This was specifically about the cyberattacks and social media attacks, but it's a good explanation of why Putin sees it in his interest to attack the UK.
data.parliament.uk/writtenevidence/committeeevidence.svc/evidencedocument/digital-culture-media-and-sport-committee/fake-news/oral/79824.html
Bill Browder: Well, you should say, what is the objective? Vladimir Putin’s objective is to stay in power and to keep all his money. How does he stay in power and keep all his money? It’s not easy with a bunch of people in his country who are—I mean, any person, whether you are the best leader or the worst leader, if you have been around for 17 years, people start getting tired of you. And in his particular case, they’re getting tired of him, and the economy is not doing well, and people are getting poorer. So what do you do? You go out and you start wars, you create chaos and you create foreign enemies. This is all sort of “Machiavelli Dictator’s Playbook 101” that Putin is after.
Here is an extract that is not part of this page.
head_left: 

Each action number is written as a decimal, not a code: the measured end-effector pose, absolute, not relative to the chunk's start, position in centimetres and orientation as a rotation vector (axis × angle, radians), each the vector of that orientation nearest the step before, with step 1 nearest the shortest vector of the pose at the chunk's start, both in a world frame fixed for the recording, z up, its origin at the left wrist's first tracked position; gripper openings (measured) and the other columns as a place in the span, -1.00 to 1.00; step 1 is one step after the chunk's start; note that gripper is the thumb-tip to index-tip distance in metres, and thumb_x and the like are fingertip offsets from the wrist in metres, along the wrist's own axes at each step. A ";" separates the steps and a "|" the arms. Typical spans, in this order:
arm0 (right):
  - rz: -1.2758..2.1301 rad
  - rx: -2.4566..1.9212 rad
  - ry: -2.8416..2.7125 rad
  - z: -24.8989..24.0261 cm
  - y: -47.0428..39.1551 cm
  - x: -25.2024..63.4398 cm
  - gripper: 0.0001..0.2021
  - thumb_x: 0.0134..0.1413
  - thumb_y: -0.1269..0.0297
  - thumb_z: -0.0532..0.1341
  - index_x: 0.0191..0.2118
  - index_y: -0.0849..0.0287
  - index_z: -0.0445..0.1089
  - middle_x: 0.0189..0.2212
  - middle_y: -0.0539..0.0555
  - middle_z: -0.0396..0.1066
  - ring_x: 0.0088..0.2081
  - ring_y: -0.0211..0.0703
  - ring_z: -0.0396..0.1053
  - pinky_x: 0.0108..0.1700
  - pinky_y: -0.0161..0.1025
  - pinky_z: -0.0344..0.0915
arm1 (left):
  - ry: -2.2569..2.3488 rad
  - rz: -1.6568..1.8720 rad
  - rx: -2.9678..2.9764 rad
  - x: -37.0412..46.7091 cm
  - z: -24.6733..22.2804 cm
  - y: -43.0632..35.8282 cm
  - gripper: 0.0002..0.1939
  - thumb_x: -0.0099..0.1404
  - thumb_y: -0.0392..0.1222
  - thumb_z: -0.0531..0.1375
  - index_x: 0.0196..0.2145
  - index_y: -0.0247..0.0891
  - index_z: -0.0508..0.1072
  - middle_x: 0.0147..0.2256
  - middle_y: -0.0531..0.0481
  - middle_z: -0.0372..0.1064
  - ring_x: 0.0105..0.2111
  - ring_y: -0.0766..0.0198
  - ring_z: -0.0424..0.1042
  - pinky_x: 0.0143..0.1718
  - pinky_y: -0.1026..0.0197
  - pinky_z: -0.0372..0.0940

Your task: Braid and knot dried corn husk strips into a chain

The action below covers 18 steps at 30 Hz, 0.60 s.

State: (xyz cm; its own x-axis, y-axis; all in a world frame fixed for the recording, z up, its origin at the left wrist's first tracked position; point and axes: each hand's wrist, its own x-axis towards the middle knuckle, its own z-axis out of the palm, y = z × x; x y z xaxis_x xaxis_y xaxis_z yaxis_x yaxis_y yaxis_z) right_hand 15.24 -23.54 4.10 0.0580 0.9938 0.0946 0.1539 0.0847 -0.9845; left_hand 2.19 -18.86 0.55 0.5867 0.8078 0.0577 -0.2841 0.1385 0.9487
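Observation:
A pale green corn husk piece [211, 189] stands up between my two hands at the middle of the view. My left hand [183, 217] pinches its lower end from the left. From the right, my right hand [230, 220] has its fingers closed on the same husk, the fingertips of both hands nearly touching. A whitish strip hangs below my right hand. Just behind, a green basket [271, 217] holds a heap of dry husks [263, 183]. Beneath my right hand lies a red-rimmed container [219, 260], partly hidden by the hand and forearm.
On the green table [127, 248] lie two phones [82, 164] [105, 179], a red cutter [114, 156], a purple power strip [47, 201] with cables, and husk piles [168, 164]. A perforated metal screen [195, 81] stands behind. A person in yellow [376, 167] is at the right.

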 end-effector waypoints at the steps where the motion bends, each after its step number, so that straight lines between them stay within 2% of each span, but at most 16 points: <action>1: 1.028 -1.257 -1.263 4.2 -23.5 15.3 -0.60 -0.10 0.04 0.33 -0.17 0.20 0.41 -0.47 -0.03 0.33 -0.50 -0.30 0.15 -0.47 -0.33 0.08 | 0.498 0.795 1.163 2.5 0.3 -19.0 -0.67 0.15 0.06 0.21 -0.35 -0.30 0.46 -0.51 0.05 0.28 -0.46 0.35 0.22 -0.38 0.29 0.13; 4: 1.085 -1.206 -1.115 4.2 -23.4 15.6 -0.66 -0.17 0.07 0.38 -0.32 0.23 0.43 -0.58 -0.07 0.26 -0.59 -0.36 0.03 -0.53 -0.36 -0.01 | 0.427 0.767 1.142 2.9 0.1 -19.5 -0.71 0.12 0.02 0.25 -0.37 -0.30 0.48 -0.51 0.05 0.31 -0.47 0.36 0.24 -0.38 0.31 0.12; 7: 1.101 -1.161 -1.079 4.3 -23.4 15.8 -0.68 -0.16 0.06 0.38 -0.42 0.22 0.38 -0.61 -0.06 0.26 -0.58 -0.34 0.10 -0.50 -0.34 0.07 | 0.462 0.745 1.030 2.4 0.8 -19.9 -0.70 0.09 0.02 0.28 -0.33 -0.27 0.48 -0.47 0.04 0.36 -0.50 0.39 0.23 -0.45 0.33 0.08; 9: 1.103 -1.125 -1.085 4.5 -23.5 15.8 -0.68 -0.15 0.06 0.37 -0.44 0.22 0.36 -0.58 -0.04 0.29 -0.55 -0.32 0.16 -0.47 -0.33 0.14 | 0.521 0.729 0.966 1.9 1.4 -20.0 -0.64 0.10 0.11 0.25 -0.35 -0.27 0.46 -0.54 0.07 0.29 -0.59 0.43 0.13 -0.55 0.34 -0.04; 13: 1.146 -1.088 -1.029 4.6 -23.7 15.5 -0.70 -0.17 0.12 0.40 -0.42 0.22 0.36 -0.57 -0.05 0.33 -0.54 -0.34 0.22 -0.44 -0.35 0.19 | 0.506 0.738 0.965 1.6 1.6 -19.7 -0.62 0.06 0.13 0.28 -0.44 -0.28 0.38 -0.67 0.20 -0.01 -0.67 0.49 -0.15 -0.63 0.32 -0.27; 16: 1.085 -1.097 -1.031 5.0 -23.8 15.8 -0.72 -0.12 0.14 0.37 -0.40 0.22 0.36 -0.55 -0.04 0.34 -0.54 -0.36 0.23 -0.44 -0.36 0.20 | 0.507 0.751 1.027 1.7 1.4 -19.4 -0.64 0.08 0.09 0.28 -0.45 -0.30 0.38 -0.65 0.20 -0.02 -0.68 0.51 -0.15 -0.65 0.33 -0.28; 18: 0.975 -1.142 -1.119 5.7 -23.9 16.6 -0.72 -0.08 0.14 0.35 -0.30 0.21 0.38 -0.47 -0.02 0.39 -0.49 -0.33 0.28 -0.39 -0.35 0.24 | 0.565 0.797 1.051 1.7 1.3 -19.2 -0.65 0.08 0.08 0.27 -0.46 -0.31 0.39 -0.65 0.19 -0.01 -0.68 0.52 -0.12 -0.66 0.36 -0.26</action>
So what is his strategy? His strategy is to have foreign enemies that are not at war with him. He can’t be at war; he’s got to have an asymmetric war. He could not survive a real military conflict. This is a perfect asymmetric war: to pretend you’re not doing it, to send in little green men to Crimea and then say, “No, they weren’t ours”, and to do all this stuff where you spend $1.5 million a month sending out messages from the internet research institute in St Petersburg, and things that are plausibly deniable, which have a huge effect, but do not require huge resources to do. He’s become the expert at asymmetric war.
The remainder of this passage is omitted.